The other author, whose fantasy novel about an aboriginal child fascinated by wolves, was up first. He spoke eloquently, read like an actor flawlessly reciting his lines, and basically had the audience (thankfully small) in the palm of his very capable hands. Later I’d find out he did presentations as part of his day job, but I didn’t know that then. Shades of Sir Isaac Newton came flooding back to me and I all but begged the librarian who had arranged the event to read for me.
She did. Badly. I left that day determined to do my own reading the next time I had an opportunity. After all, I couldn’t do a worse job than the librarian. Could I?
Next up, Bouchercon Raleigh 2015. My first Bouchercon. My first novel. My first panel. Knowing that the American Guest of Honour, Tom Franklin, was also on the panel only served to frighten me all the more. I was pacing the hall outside my hotel room, trying to summon up the courage to go to the conference room, when a well-known author walked by. I’ll never know why she stopped to talk to me. Maybe it was because I was green around the gills, or maybe because I looked desperate for a friendly face. Whatever the reason, her random act of kindness changed my life. Because she told me the one thing I hadn’t considered: No one wants you to fail. The audience is rooting for you. They want you to succeed.
The panel, about writing stories set in small towns, went reasonably well. I wasn’t perfect, but as I answered the moderator’s questions, I found myself gradually gaining confidence.
Since then, I’ve been the guest author at several library events and regional book clubs and groups, most recently addressing 110 women at a PROBUS club meeting. I’ve also been a panelist at Malice Domestic, 2016 and 2017, and at Bouchercon Toronto 2017, where I moderated a panel of esteemed book reviewers. Instead of being petrified, I looked at it as the incredible opportunity that it was: a chance to meet some amazing reviewers, and hopefully, make a good impression. Besides, this panel wasn’t about me, the moderator, it was about the panelists. Reminding myself of that helped enormously.

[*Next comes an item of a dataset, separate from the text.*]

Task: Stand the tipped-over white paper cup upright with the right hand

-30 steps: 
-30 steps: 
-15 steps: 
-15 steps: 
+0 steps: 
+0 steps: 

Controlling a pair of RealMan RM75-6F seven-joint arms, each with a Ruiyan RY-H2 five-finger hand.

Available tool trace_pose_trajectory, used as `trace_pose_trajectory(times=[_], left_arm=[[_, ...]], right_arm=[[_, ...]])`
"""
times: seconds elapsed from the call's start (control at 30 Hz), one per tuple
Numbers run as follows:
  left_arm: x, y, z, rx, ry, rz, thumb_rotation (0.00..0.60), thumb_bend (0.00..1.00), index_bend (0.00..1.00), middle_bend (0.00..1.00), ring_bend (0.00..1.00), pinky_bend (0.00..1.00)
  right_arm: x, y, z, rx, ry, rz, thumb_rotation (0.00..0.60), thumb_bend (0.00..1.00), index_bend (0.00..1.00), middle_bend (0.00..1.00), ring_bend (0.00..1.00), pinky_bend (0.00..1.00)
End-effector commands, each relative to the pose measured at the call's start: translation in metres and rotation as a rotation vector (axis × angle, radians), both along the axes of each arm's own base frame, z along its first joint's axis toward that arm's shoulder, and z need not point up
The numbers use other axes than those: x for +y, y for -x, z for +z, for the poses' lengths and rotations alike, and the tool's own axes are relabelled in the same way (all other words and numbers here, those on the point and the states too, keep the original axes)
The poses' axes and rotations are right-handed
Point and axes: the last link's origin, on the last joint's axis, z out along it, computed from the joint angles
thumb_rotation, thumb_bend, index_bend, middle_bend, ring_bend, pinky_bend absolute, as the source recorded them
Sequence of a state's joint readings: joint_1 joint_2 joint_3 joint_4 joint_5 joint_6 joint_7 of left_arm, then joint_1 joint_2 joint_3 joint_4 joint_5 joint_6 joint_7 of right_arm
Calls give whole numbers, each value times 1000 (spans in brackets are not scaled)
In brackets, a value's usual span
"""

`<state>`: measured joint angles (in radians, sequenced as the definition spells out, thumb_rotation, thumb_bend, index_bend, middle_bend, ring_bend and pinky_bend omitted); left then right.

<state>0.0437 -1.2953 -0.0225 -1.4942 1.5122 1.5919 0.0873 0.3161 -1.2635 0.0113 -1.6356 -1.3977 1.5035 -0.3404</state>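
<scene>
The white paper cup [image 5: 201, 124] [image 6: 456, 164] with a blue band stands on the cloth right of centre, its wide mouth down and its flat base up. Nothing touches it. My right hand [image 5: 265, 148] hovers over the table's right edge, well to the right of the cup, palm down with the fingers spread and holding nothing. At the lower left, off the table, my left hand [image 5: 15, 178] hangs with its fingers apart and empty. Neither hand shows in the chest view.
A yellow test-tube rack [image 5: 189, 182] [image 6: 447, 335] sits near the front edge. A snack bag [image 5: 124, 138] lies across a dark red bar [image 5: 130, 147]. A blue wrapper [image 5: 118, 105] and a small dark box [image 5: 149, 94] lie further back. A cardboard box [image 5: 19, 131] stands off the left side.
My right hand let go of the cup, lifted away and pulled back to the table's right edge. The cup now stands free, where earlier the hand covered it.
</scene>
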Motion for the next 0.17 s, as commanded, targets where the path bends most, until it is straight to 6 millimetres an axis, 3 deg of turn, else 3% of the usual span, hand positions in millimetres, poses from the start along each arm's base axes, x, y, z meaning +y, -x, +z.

Was I perfect? No. Would I do some things differently? Yes. But I think back to that library event in 2015, proud of how far I’d come. And sometimes, that’s enough.
Five Tips For a Successful Book Reading
- Don’t read directly from your book. The print is small, and you don’t want to be struggling with it. Instead, type out your selection in a large font (I use Times New Roman 18).
- You don’t have to read the book verbatim. It’s okay to leave out descriptions etc. that work when reading in the comfort of your living room, but can slow the pace if reading out loud.
- Practice, practice, practice. In front of your dog, cat, husband, kids. In front of the mirror. Make sure there are no words that you stumble over, or have trouble pronouncing (if so, replace that word, no one will know).
- Time it. If you have three minutes, keep it to 2:50. There is nothing worse than someone who overstays their time on stage (well… I’ve seen authors cut off midstream… that’s worse).
- Speak slowly and remember: no one wants you to fail.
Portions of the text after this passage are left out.